Exercise brief:
What you return should be the lines of the data containing "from", each in full.
==*==
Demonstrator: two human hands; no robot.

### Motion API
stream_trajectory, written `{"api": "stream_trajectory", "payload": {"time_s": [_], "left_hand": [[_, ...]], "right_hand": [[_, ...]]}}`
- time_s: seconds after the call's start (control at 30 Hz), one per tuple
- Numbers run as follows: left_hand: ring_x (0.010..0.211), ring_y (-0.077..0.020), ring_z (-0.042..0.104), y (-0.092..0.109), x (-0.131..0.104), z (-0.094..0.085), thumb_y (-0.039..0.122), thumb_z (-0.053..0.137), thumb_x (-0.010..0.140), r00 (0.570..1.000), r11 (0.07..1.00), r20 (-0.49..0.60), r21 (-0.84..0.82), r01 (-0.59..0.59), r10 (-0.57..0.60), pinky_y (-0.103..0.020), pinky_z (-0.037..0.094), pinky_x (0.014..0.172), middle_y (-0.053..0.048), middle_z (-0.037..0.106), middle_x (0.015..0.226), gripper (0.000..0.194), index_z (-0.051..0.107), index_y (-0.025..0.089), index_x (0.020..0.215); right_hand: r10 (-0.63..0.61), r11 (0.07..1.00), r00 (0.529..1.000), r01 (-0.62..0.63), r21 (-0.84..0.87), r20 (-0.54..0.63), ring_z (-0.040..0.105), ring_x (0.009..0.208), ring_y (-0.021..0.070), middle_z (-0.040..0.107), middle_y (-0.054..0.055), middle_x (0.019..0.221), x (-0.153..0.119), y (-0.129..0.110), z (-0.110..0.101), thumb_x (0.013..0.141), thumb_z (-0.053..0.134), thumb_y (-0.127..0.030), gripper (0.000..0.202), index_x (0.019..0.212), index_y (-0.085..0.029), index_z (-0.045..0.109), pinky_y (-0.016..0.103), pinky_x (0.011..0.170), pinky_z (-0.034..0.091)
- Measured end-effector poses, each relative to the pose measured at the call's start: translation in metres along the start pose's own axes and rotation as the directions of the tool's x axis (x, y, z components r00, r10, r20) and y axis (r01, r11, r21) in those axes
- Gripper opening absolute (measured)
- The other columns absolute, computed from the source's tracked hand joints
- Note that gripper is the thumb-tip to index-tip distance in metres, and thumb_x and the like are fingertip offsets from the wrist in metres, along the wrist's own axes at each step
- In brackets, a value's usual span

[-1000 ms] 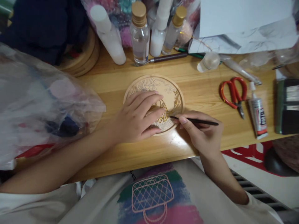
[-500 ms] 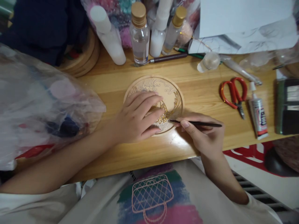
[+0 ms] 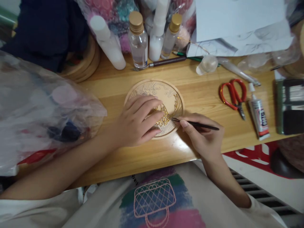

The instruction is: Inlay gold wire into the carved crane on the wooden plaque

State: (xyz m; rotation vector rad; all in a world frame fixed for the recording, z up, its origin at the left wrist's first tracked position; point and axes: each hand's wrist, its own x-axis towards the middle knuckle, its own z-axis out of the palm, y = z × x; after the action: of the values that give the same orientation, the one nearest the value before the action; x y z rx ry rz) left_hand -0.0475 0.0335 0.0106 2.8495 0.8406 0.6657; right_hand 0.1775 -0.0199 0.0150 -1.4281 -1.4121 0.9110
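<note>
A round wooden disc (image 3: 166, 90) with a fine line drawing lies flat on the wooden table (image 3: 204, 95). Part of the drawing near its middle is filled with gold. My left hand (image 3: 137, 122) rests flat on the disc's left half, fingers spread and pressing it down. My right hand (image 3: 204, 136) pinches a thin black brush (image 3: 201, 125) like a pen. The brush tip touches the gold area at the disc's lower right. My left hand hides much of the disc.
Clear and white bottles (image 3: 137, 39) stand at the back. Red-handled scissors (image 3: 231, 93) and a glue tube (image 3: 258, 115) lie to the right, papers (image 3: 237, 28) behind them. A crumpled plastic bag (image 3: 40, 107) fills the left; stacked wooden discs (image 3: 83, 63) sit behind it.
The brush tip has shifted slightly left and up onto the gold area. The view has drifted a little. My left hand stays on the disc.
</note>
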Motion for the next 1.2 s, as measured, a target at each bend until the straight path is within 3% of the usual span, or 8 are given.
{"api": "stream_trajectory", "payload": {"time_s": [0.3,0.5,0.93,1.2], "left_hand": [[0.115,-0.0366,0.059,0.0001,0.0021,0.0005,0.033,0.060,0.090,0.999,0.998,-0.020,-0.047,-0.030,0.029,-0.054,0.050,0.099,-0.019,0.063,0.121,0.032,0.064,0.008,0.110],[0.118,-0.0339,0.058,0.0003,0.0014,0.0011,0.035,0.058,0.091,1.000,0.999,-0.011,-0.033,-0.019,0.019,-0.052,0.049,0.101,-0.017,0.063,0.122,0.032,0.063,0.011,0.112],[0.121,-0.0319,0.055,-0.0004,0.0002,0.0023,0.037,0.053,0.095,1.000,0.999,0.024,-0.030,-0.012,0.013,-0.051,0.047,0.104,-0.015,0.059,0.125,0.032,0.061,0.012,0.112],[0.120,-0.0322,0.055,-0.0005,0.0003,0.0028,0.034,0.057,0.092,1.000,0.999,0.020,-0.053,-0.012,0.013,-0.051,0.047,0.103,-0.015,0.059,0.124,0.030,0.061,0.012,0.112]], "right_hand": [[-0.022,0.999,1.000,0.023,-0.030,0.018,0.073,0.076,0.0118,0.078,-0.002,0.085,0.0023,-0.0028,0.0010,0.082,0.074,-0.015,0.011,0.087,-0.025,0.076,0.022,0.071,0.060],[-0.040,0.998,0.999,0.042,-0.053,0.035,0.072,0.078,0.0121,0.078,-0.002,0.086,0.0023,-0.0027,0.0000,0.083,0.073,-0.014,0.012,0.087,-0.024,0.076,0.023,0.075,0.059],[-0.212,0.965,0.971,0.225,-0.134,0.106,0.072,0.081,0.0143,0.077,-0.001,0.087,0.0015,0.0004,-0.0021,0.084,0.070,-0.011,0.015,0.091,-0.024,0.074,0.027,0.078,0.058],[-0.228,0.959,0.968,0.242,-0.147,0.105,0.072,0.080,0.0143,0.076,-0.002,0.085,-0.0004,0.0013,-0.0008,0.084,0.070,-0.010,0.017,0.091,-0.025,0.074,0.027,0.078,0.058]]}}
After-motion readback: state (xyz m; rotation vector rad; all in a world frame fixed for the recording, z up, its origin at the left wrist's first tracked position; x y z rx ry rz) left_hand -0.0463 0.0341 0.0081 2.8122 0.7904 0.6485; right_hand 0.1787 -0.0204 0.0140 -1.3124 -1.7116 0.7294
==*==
Solution:
- The other columns absolute, computed from the source's tracked hand joints
- Note that gripper is the thumb-tip to index-tip distance in metres, and thumb_x and the like are fingertip offsets from the wrist in metres, along the wrist's own axes at each step

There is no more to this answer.